WORK ITEM: Restate word for word the lines of the entries below, starting with the line that holds "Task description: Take" and ending with the line that holds "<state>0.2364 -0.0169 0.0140", and no others.

(Data excerpts)
--*--

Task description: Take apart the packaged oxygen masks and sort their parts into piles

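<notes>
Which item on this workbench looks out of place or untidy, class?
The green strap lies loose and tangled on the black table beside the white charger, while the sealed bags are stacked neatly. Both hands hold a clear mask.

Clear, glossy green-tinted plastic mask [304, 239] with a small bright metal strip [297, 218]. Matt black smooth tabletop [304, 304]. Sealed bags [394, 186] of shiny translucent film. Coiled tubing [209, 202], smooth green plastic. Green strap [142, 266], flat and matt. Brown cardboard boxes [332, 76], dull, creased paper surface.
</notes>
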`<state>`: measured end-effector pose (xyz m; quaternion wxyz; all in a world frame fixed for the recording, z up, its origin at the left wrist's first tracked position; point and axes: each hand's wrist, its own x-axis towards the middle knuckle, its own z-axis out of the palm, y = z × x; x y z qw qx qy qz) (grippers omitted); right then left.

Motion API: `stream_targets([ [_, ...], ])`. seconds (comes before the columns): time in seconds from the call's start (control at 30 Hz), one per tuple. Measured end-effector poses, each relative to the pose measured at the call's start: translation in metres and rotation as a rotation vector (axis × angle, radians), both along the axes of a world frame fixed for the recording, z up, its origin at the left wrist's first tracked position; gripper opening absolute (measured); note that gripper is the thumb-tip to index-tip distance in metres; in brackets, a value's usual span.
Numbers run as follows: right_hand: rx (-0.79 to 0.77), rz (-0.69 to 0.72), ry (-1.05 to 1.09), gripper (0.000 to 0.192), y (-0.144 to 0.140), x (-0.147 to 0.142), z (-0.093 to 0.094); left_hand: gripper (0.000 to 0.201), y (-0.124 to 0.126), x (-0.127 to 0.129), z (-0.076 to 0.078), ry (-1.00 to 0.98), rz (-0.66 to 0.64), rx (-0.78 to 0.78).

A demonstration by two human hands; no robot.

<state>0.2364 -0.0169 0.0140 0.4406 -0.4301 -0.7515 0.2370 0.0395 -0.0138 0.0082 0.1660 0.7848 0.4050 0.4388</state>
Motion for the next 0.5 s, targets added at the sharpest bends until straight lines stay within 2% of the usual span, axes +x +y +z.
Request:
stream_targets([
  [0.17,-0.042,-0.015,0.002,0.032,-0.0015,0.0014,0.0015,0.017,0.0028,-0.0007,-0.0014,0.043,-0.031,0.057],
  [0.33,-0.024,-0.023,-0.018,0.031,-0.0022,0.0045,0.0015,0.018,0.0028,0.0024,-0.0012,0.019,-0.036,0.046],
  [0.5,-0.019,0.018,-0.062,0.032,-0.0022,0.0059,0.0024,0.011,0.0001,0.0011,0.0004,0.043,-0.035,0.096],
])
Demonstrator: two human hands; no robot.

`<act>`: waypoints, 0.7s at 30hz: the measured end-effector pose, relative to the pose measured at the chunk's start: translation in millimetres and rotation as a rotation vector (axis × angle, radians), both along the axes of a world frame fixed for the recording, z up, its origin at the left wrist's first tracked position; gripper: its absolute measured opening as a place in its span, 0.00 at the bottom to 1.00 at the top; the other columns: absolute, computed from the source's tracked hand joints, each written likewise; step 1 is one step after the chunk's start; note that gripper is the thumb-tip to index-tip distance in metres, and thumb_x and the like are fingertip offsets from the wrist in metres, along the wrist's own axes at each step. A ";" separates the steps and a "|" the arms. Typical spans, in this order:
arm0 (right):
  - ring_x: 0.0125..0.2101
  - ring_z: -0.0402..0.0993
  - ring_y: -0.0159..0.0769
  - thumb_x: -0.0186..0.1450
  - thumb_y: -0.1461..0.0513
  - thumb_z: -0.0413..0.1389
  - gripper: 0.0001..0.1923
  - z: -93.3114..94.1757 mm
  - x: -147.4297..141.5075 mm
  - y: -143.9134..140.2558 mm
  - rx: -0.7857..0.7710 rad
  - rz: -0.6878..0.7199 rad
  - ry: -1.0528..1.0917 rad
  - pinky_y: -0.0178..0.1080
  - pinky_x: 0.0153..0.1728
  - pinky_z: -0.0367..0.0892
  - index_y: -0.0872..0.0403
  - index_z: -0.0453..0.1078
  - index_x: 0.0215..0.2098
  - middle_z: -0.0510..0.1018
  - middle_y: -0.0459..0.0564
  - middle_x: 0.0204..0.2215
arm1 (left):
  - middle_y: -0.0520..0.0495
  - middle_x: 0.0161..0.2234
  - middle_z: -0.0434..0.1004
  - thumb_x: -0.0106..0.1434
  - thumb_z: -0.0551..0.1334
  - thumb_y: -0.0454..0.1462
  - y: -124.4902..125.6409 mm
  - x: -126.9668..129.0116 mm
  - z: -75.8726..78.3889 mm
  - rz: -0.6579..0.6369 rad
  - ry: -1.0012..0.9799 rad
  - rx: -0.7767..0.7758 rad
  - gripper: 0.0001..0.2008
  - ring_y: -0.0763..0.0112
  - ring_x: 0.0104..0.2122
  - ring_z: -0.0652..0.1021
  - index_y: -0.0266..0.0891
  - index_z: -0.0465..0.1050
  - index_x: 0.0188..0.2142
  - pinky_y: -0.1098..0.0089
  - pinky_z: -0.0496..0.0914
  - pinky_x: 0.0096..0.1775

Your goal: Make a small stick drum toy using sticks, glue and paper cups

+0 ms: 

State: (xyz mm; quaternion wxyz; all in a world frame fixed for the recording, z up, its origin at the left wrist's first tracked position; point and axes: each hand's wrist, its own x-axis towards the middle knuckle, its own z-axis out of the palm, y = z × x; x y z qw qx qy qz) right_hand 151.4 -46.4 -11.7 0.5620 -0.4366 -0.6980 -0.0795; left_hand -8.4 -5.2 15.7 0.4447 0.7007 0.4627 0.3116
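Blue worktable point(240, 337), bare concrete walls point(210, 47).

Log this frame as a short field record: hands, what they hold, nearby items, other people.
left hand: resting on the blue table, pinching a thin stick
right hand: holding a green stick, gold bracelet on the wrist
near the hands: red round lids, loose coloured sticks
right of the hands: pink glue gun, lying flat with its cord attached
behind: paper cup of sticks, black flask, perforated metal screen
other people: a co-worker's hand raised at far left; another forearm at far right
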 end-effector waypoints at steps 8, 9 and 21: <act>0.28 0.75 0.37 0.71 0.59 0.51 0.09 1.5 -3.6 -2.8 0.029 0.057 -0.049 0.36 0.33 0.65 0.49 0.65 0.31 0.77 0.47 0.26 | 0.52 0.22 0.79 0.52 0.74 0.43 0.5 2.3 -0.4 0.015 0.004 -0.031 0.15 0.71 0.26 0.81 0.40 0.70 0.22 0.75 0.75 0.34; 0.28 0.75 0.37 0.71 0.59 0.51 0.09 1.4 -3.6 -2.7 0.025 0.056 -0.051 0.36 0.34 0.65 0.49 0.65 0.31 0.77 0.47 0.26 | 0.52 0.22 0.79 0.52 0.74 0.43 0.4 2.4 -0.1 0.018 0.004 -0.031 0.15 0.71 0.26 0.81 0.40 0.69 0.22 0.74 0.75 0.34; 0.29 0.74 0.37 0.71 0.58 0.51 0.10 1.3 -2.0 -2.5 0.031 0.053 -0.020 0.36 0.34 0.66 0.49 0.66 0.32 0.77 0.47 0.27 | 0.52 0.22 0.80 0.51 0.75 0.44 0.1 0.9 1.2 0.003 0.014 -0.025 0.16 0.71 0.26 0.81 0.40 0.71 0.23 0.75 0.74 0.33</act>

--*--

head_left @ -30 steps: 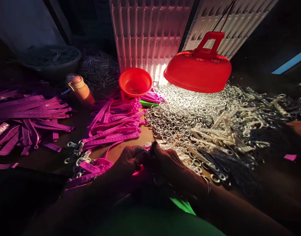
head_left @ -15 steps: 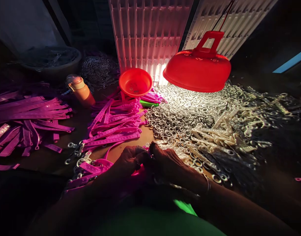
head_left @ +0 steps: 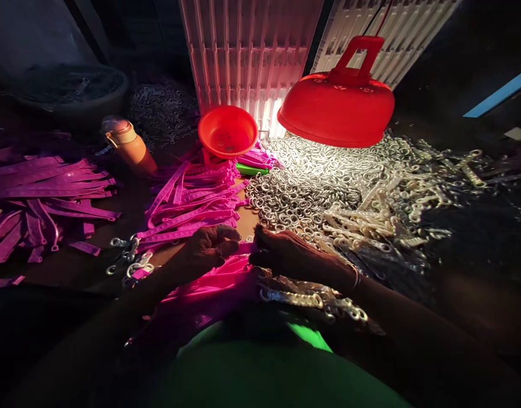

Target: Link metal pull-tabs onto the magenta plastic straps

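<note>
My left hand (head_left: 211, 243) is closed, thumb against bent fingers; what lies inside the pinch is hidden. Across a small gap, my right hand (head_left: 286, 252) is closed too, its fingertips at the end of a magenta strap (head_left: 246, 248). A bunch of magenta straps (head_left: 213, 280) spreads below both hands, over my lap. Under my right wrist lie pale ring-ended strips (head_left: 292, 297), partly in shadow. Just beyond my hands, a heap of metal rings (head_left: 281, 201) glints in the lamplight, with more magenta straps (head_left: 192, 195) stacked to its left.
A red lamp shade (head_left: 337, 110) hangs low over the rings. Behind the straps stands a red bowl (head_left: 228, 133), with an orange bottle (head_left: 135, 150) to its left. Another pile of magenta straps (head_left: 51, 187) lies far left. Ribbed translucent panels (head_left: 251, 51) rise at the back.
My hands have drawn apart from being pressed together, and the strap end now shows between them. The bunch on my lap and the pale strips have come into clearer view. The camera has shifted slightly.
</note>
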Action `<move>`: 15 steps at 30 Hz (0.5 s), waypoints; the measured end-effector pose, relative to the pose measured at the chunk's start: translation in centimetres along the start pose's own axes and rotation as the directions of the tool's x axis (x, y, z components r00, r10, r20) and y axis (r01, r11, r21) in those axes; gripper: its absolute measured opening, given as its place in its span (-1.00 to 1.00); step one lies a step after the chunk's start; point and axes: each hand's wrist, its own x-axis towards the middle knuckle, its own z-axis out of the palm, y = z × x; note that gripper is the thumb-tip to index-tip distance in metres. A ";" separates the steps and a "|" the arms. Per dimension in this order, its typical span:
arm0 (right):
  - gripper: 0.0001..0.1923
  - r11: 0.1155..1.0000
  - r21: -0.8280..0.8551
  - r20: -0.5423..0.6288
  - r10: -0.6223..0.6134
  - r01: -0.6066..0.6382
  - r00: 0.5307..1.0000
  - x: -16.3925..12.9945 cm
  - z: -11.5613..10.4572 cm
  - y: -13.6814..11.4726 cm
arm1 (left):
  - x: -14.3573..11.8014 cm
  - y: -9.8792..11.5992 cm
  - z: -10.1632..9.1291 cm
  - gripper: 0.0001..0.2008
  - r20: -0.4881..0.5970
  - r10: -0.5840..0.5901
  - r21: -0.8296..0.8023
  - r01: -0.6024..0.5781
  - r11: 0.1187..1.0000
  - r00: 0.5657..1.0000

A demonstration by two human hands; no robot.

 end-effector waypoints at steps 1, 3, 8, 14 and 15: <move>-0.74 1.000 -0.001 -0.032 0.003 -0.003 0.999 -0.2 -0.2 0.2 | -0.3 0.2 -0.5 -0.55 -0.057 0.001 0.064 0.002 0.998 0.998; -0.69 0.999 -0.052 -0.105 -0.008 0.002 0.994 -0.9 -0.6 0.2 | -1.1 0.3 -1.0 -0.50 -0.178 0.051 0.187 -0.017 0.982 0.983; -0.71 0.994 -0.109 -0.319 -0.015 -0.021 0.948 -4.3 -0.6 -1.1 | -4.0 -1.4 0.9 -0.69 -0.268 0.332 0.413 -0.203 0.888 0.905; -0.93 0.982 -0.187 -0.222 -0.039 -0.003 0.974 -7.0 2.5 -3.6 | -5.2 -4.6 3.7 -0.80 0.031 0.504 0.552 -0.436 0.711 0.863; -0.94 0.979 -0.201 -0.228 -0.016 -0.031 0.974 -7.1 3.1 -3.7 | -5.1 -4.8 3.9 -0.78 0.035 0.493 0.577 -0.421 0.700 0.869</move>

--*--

THE ANSWER:
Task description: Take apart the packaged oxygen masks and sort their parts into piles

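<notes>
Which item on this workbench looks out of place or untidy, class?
The green strap lies loose and tangled on the black table beside the white charger, while the sealed bags are stacked neatly. Both hands hold a clear mask.

Clear, glossy green-tinted plastic mask [304, 239] with a small bright metal strip [297, 218]. Matt black smooth tabletop [304, 304]. Sealed bags [394, 186] of shiny translucent film. Coiled tubing [209, 202], smooth green plastic. Green strap [142, 266], flat and matt. Brown cardboard boxes [332, 76], dull, creased paper surface.
</notes>
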`<state>`: measured end-effector pose (xyz m; quaternion wxyz; all in a world frame fixed for the recording, z up, its origin at the left wrist's first tracked position; point and axes: each hand's wrist, its own x-axis towards the middle knuckle, its own z-axis out of the palm, y = z × x; x y z qw qx qy qz) (grippers omitted); right then left.

Motion API: `stream_targets([ [_, ...], ])`. seconds (comes before the columns): time in seconds from the call's start (control at 30 Hz), one per tuple. Measured end-effector poses, each relative to the pose measured at the call's start: translation in metres and rotation as a rotation vector (axis × angle, radians), both along the axes of a world frame fixed for the recording, z up, its origin at the left wrist's first tracked position; gripper opening absolute (measured); note that gripper is the thumb-tip to index-tip distance in metres; in brackets, a value's usual span.
Numbers run as follows: right_hand: rx (-0.79 to 0.77), rz (-0.69 to 0.72), ry (-1.05 to 1.09), gripper (0.000 to 0.192), y (-0.144 to 0.140), x (-0.147 to 0.142), z (-0.093 to 0.094); left_hand: gripper (0.000 to 0.201), y (-0.124 to 0.126), x (-0.127 to 0.129), z (-0.076 to 0.078), ry (-1.00 to 0.98), rz (-0.66 to 0.64), rx (-0.78 to 0.78).

A demonstration by two human hands; no robot.

<state>0.2364 -0.0169 0.0140 0.4406 -0.4301 -0.7515 0.2370 0.0395 -0.0138 0.0082 0.1660 0.7848 0.4050 0.4388</state>

That wraps up the answer.